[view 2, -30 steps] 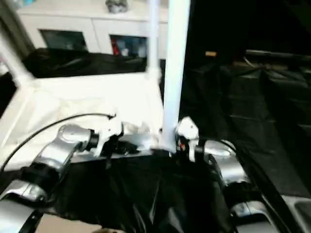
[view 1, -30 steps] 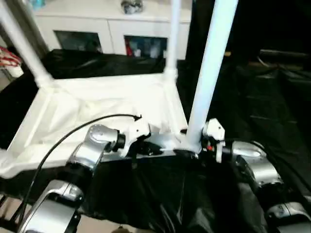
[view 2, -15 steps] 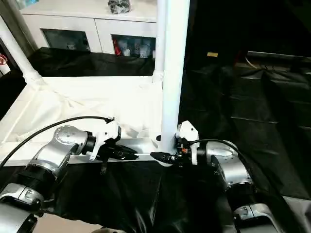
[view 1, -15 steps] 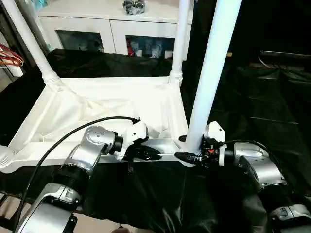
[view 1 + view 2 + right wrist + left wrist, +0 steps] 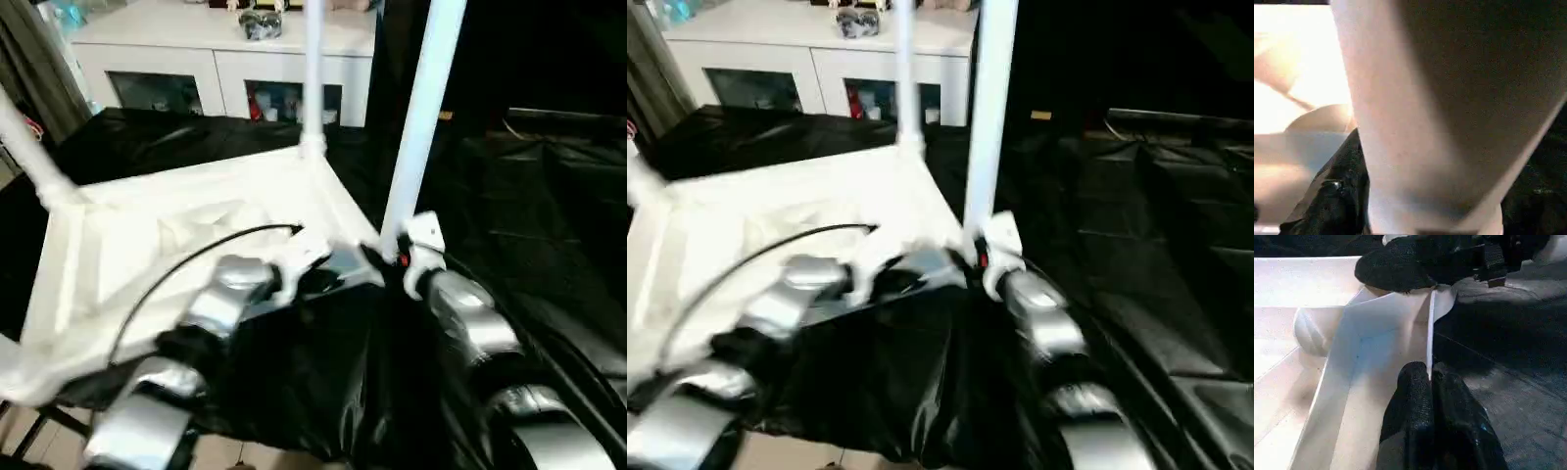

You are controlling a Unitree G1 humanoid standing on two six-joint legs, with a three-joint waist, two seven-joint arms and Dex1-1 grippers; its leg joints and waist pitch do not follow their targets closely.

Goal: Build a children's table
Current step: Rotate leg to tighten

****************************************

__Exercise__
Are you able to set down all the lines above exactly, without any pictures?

__Answer box__
[view 2, -30 steps] 
[view 1, -30 steps] 
[view 2, -15 steps] 
[view 1, -15 steps] 
[view 1 + view 2 + right wrist + left wrist, +0 steps] 

You are controlling a Unitree G1 humanoid standing on two six-joint legs, with a three-joint waist, two seven-joint arms and Dex1-1 grippers; its leg joints and waist pitch do not follow their targets closely.

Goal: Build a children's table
Current step: Rotate leg to tighten

Response complete; there is no more output.